Task requirements.
Transcribe the whole listing below without changing a word, but leave out every image.

======== Dataset extract

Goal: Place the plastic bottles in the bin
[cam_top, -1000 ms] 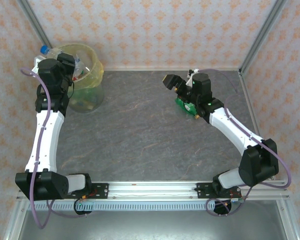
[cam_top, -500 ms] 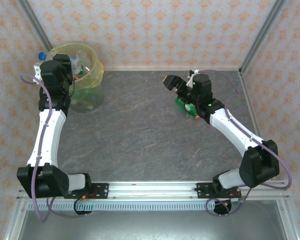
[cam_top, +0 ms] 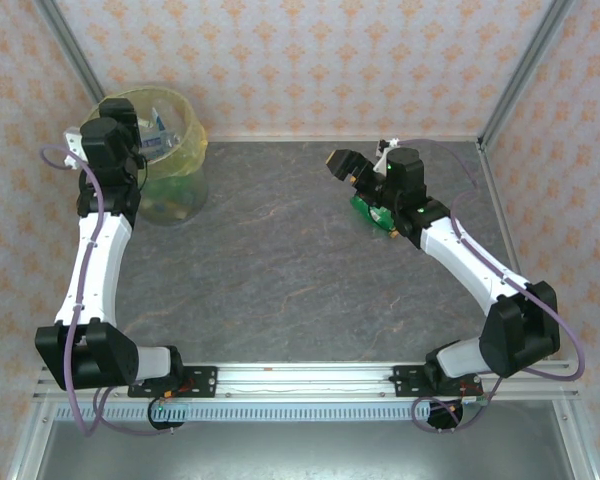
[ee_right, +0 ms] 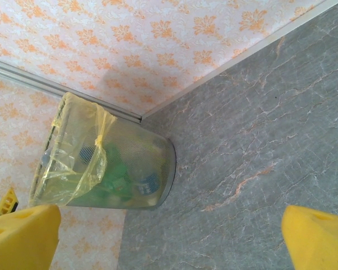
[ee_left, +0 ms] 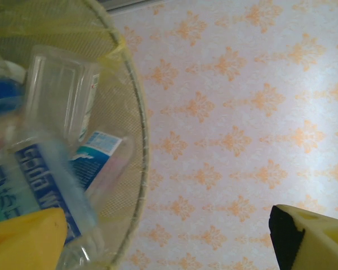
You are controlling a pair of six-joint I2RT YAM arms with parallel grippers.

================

Reply.
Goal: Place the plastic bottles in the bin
[cam_top, -1000 ms] 
[cam_top, -500 ms] 
[cam_top, +0 ms] 
[ee_right, +0 ms] 
[ee_left, +0 ms] 
You are controlling a pair of six-joint I2RT YAM arms with parallel grippers.

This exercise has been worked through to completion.